Autodesk Screencast is a screen recording tool that captures the details of complex workflows in Autodesk products and other applications. This summer I was presented with the problem of Screencast’s lack of accessibility for the deaf and hard of hearing community. As one of the only ways to learn from a Screencast is by listening to the audio, the deaf and hard of hearing community is at a serious disadvantage.
This summer, I set out to redesign Screencast in order to improve accessibility and help foster a more inclusive learning environment.
Understanding the Product
Before we started conducting research, we wanted to familiarize ourselves with the existing product. To do so, I conducted a heuristic evaluation and five stakeholder interviews. To understand the product holistically and see all perspectives, we spoke to product managers, developers, designers, researchers, content strategists, and content moderators.
My interviews, combined with my teammates interviews, guided a stakeholder mapping exercise, which allowed us to create a visual representation of how people were connected to this product.
I conducted comparative research on other services that incorporate voice-to-text, as well as conducted baseline research in the form of interviewing, analyzing forum data, and reviewing the product’s Google analytics.
For our interviews, we reached out to multiple sources in the deaf community, including the National Association of the Deaf, San Francisco Public Library Deaf Services, and The ASL App.
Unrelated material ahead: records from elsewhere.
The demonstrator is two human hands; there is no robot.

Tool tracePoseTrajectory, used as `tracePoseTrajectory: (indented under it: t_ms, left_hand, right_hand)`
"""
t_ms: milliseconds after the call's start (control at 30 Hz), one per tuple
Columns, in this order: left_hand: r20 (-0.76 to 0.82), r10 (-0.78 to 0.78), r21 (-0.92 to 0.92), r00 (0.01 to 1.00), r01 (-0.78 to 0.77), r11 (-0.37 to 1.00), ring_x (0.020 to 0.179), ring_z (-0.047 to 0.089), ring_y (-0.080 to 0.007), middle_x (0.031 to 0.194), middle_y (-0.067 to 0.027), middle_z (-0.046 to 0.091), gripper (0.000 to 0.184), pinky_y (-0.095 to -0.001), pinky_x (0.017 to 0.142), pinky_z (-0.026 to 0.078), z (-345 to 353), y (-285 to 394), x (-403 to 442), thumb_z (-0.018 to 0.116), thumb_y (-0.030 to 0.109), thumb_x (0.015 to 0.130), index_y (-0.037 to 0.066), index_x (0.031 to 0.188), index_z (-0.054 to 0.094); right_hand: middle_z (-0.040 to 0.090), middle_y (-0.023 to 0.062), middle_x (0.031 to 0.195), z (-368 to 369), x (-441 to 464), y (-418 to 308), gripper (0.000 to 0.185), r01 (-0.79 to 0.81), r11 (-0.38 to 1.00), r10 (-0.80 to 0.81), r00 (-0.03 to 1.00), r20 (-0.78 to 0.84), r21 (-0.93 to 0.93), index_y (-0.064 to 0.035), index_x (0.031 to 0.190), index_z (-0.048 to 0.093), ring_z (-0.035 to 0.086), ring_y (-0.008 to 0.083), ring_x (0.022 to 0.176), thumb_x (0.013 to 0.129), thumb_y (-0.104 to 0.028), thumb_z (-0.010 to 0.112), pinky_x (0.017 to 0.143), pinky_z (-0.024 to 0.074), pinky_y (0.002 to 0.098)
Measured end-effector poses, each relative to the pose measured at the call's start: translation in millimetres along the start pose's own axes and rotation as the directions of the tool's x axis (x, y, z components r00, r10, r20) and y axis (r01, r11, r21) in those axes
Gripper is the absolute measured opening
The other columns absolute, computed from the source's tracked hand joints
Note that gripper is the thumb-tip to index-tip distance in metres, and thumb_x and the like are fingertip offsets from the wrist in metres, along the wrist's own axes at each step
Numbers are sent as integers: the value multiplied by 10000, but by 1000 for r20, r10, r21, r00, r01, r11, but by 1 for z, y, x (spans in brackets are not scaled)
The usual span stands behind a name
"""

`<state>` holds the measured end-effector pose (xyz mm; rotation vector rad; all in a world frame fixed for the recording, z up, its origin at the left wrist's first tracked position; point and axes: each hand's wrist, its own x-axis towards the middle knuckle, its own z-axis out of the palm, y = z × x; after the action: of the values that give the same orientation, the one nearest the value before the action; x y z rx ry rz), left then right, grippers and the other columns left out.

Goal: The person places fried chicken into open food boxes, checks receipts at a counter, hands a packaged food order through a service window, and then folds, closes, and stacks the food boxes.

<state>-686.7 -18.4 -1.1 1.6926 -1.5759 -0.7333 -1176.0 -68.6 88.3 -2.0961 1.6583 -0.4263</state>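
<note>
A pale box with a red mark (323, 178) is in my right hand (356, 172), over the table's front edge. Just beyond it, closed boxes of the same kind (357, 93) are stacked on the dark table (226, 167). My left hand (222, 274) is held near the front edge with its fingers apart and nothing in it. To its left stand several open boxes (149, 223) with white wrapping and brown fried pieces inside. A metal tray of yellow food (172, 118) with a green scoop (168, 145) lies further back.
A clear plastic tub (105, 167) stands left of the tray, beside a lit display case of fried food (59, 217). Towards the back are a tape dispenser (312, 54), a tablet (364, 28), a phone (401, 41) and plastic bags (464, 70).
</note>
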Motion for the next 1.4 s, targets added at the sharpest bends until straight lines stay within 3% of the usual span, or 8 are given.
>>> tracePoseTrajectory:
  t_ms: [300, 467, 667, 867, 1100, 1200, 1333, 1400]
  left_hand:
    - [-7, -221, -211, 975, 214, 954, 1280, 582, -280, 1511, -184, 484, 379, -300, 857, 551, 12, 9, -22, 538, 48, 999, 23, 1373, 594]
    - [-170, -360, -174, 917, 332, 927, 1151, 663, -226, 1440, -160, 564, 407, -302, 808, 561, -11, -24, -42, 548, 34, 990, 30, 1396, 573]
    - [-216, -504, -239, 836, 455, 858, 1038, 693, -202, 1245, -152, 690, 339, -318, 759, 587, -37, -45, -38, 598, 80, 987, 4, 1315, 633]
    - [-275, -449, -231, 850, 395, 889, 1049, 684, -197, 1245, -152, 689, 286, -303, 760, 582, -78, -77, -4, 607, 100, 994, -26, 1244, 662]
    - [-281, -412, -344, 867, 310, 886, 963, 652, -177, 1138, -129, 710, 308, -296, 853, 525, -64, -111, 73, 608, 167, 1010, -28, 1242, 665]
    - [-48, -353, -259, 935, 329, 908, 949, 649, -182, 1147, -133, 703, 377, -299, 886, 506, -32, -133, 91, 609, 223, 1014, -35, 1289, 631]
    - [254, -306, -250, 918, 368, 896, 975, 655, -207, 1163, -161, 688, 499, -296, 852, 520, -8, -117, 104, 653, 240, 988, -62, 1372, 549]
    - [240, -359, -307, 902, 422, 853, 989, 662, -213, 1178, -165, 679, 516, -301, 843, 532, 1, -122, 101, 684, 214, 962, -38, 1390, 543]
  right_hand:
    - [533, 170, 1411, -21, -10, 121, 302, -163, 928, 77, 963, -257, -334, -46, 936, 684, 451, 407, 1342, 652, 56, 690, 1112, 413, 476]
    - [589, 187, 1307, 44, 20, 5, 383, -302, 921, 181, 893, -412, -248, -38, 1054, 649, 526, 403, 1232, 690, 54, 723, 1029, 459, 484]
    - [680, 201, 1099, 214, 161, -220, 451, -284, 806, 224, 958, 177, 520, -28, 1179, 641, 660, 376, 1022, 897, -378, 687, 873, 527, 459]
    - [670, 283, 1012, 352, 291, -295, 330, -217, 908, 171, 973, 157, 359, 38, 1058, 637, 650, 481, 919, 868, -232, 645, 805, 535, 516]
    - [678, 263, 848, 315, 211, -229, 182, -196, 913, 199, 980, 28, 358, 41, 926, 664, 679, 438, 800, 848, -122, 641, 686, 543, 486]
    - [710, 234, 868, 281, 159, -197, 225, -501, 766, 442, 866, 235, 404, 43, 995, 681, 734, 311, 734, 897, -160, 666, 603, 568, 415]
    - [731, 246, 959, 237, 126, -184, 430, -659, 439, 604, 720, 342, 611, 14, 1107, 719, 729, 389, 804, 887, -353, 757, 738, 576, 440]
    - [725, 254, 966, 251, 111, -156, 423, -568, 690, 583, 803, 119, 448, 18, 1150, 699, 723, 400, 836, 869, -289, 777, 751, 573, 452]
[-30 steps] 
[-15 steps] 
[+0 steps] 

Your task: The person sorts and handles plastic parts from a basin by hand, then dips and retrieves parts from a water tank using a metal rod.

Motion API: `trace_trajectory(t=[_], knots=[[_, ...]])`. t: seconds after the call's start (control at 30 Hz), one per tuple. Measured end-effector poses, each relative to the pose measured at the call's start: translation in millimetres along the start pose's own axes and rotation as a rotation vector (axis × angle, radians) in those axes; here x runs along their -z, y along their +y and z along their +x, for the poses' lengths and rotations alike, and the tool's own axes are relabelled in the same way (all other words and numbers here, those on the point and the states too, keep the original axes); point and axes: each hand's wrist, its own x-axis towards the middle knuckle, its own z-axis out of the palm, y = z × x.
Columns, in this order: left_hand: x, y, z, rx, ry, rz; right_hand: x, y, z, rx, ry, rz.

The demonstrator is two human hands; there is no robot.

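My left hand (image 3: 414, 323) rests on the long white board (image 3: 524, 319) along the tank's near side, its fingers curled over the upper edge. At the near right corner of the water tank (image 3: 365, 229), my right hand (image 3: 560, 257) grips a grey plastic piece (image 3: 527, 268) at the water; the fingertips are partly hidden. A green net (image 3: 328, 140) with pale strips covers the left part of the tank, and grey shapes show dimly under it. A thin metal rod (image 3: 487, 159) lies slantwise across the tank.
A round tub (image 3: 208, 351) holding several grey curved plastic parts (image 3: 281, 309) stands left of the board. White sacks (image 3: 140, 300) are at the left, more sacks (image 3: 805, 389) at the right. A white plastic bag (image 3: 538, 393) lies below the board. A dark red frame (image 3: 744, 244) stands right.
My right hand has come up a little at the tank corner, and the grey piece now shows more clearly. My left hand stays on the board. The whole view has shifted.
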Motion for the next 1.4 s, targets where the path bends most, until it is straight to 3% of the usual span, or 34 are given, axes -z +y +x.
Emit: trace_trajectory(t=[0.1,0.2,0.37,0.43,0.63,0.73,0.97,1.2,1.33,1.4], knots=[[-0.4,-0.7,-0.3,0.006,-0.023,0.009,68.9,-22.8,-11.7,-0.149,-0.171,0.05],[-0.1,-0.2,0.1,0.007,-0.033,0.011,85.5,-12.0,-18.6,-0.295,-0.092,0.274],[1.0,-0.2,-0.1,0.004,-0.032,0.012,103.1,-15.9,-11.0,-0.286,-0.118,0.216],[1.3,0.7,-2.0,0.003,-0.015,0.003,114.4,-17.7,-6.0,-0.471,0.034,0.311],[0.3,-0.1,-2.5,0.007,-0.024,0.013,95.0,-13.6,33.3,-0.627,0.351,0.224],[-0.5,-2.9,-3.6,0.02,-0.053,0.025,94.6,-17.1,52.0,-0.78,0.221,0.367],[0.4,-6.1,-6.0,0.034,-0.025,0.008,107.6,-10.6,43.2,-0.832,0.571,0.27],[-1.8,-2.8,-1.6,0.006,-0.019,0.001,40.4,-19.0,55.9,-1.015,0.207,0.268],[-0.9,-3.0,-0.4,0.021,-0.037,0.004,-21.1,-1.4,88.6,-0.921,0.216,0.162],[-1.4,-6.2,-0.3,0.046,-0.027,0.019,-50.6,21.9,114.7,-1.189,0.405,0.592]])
We also contacted and interviewed a college professor that uses Screencast to teach students, and an Autodesk Product Manager that uses Screencast to answer forum questions and submit Jira tickets.
After grouping our research into logical clusters, my team and I set out to turn our findings into possible solutions, and prioritize these design solutions in a minimum viable product plan. After our manager reviewed the document, we met with several developers to get a better understanding of the technical difficulties for each design solution.
After working with my teammates to divide up the work, I took on the online player. I designed the video player, interactive timeline and transcript, and the multiple ways to view this player. After my initial sketches, I organized a team ideation session to receive design critiques and focus in on one idea for the interactive timeline and transcript.
Usability Testing & Iteration
After building my prototype into a strong proof of concept, I wanted to test my player’s design, interaction, and experience with real users. I developed a testing template that could be easily modified and used for all participants, as well as a task list and post task questions for my prototype. Early on, my team and I put ourselves on an aggressive schedule to ensure there was time for testing, as this was something we felt would be extremely valuable.
After each round of testing, I refined my design based on the research findings.
Deliverables & Impact
My final deliverables included my high-fidelity prototype, a specification document in the form of annotated wireframes, and a collection of my team’s research findings. In addition to addressing the problem given to us, accessibility, we were also able to reframe the problem to meet a number of other business goals.
My team and I presented our findings and proposed solutions to the vice president of our division and product team, which garnered a lot of excitement. Next steps include product managers meeting with designers, developers, and content strategy to implement our changes.
Product managers met to discuss next steps for our work about a week after we left our internship.
1) Learning how to prioritize is a valuable skill. The list of changes to implement is never ending, and multiple factors need to be considered for prioritization.
2) Prototypes can, and often should, be smoke and mirrors. For prototypes built with tools like Framer, this might require learning how to think about coding in a new way.
3) It is possible to make a prototype too high-fidelity. When a coded prototype looks and works almost exactly like the real thing, test participants start focusing on the “bugs” rather than the intended interaction.